• GOAL OF THE EXERCISE: Repeat the data exactly, leaving out any image.

• RECORDED INFORMATION:
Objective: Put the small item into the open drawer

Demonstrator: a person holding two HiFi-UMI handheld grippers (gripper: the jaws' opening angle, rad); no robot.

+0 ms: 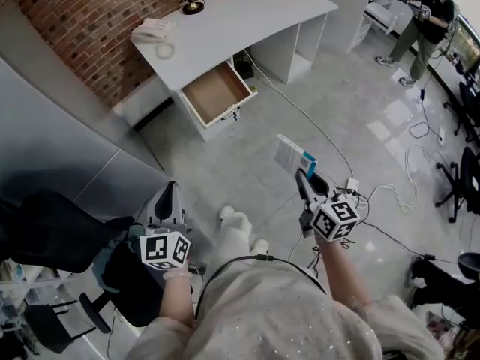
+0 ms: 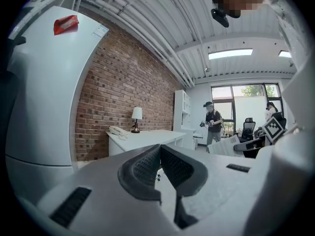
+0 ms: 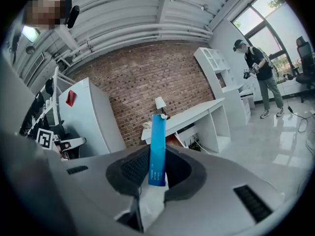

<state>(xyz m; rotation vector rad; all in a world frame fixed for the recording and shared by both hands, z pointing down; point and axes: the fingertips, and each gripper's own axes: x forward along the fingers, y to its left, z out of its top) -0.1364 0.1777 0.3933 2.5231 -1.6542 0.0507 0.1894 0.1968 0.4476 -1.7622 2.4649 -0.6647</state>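
Bright, even indoor light, ceiling light panel (image 2: 230, 54) glowing, windows (image 2: 246, 100) washed out by daylight, soft glare on pale floor (image 1: 394, 115), strong fisheye bending and dark corners, near foreground slightly soft

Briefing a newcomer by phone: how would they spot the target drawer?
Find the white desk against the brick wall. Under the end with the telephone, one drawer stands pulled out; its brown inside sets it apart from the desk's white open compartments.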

• SOLUTION TO THIS EXERCISE:
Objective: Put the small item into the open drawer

Demonstrator: a person holding two HiFi-UMI handheld grippers (gripper: the jaws' opening angle, rad); no robot.

+0 ms: 
+0 ms: 
+0 ms: 

<state>(xyz m; rotation vector rad; all in a world frame fixed for the recording and shared by both hands, z pointing down; point and axes: the fingertips, and each gripper's own axes: x forward along the fingers, y to its left, z out of its top) -0.1364 0.1777 0.3933 2.5231 -1.6542 0.0507 0.1894 0.1968 0.4476 -1.7622 2.4649 -0.6647</state>
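Bright, even indoor light, ceiling light panel (image 2: 230, 54) glowing, windows (image 2: 246, 100) washed out by daylight, soft glare on pale floor (image 1: 394, 115), strong fisheye bending and dark corners, near foreground slightly soft

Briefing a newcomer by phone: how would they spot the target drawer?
Find the white desk against the brick wall. Under the end with the telephone, one drawer stands pulled out; its brown inside sets it apart from the desk's white open compartments.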

The output is now finished.